Rabu, 29 Agustus 2012

Bersama Penghafal Al-Qur'an

bersama penghafal al-quran

Punggungku baru akan kusandarkan ke dinding masjid tempat aku menginap malam 26 Ramadhan itu, ketika seorang pemuda beringsut duduk mendekatiku. Kuperkenalkan diriku demikian pula dia. Ternyata dia asli Malang dan rumahnya dekat dengan masjid ini, hanya saja sudah beberapa tahun dia bertugas dan tinggal di sebuah kompleks sekolah Islam terpadu di Jawa Barat. Kami berdialog hampir 30 menit.

Di antara yang sangat berkesan bagiku tentang dirinya - dan yang mengetahui keadaan sesungguhnya hanyalah Allah -, adalah :

1. Beliau menceritakan bahwasanya standar untuk bisa hafal Al-Qur'an sampai (insyaAllah) mutqin (mantap) adalah 5-6 tahun dengan ustadz.
2. Beliau (aku lebih suka menggunakan kata "Beliau" dari pada "Dia") bulan Ramadhan ini datang / pulang ke Malang sebenarnya dalam rangka i'tikaf 10 hari terakhir bersama istrinya (yang sedang hamil muda) di sebuah masjid besar. Akan tetapi ketika panitia / ta'mir mengetahui kehadirannya justru beliau ditunjuk dan "ditodong" untuk menjadi salah satu imam shalat tarawih. (karena tahun sebelumnya beliau sudah pernah mengimami di masjid itu)
3. Umurnya baru 26 tahun tapi sudah tampak dewasa melebihi diriku yang lebih tua usianya.
4. Gaya bicara, bahasa tubuh, mimik dan raut muka beliau mencerminkan akhlaq yang baik (aku menyangka demikian, hanya Allah yang mengetahui hakikatnya) yang patutnya dimiliki oleh setiap penghafal Al-QUr'an, yang tampak ketika berbicara denganku padahal aku adalah orang asing baginya.
5. Ketika kuceritakan bahwa aku menghafal sebuah surat dalam Al-Qur'an, beliau tampak antusias dan bersegera mengharapkanku untuk membacanya di hadapannya. Melihatku tampak "malu-malu" karena aku jarang memuraja'ahnya beliau menyemangatiku. Beberapa kali beliau membenarkan bacaanku. Saat berakhir, beliau mendoakanku dengan keberkahan, semoga keberkahan juga atasmu wahai ustadz (aku menyebutnya ustadz, karena beliau mengajariku dan memberiku beberapa pelajaran yang sepertinya belum pernah kudapatkan).

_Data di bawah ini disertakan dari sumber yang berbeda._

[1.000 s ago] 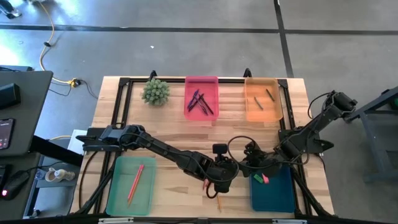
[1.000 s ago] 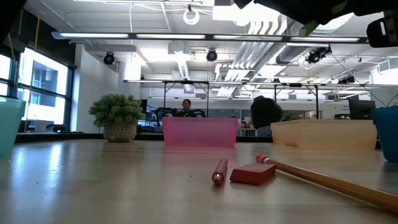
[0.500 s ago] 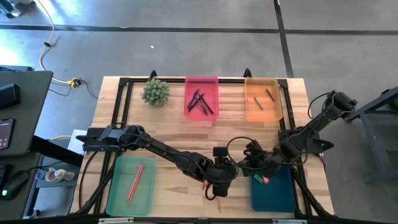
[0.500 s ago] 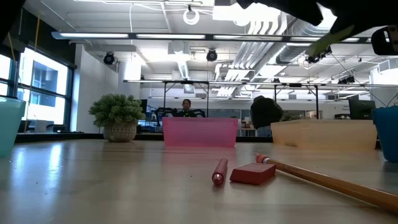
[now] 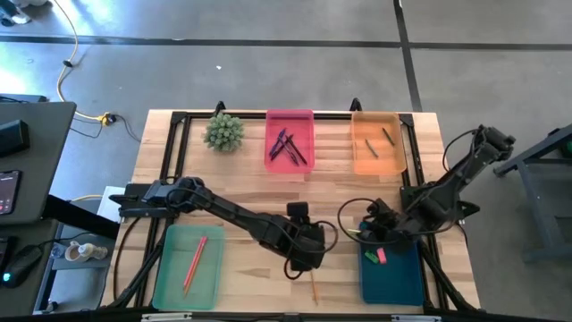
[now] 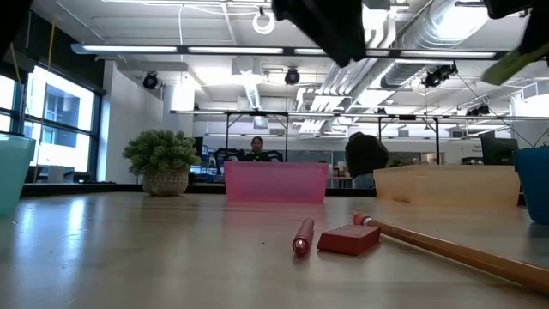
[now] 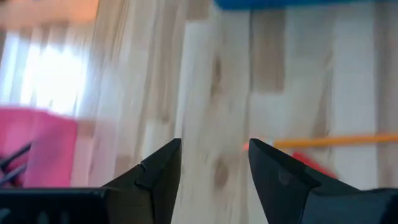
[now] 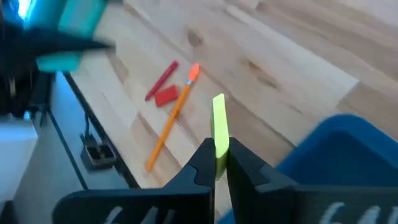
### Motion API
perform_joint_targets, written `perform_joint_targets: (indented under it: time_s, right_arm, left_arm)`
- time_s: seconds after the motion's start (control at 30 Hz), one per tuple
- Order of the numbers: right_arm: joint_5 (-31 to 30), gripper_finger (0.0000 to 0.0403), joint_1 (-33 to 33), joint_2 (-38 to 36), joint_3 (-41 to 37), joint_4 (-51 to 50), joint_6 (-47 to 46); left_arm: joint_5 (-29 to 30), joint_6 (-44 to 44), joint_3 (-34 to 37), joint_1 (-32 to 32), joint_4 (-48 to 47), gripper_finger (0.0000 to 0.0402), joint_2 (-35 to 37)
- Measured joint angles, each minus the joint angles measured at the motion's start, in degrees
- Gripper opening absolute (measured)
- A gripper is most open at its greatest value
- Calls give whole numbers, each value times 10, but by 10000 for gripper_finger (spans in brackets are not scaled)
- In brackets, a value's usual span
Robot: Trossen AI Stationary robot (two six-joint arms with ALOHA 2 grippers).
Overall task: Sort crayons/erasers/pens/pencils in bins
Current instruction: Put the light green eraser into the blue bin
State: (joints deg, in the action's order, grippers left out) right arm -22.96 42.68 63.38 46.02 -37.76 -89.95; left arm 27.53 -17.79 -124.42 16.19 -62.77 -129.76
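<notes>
Your right pincer (image 8: 217, 163) is clamped tight on a yellow-green eraser (image 8: 219, 132), which sticks out past the fingertips; it hangs at the near-left corner of the dark blue bin (image 5: 391, 271). That bin holds two small pieces, one green (image 5: 369, 258) and one pink (image 5: 382, 257), lying side by side.

Your left pincer (image 7: 214, 163) stands open with nothing between its fingers, above the bare tabletop (image 5: 250, 192) near the front edge, between the pale green bin (image 5: 170, 277) and the dark blue one. Just in front of it on the wood lie three loose things: an orange pencil (image 8: 173, 117), a red eraser block (image 6: 347, 239) touching or nearly touching the pencil's tip, and a short red stick (image 6: 303, 236) just beside the block.

The pale green bin, at the front left, has one long pink-red pencil (image 5: 194, 262) in it, lying lengthwise. The pink bin (image 5: 290, 119) at the back centre holds a loose crossed pile of dark purple and blue pens (image 5: 289, 146). The orange bin (image 5: 396, 143) at the back right holds two short dark crayons (image 5: 387, 136), apart from each other. A small potted plant (image 5: 223, 131) sits just left of the pink bin.
</notes>
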Motion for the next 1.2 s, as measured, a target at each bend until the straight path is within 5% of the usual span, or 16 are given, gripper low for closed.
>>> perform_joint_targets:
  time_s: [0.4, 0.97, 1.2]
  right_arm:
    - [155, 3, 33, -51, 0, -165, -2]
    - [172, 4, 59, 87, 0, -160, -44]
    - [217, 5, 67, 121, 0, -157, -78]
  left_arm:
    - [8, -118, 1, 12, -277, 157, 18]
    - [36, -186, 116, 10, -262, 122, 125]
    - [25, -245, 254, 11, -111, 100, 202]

6. Beliau memberi taushiyah yang cukup mengenyangkan bagi jiwaku yang masih rapuh ini, beliau tegaskan bahwa Al-Qur'an yang ada di dada ini harus dijaga setiap saat. Ketika sudah berkeluarga, dan banyak kesibukan, jadikanlah istri sebagai penyimak bacaanmu dan sebaliknya, demikian kata beliau. Betapa indahnya hidup demikian andaikan bisa kujalani (pada realitanya "sangat sulit" bagiku untuk menjalankannya).

Ah, masih banyak lagi kesan yang kutangkap dari diri beliau yang sebagian besar tidak bisa kuungkapkan dalam bahasa tulisan dan kata-kata. 
Semoga Allah menjaga beliau dan keluarganya dan menjadikannya bermanfaat bagi Islam dan kaum muslimin.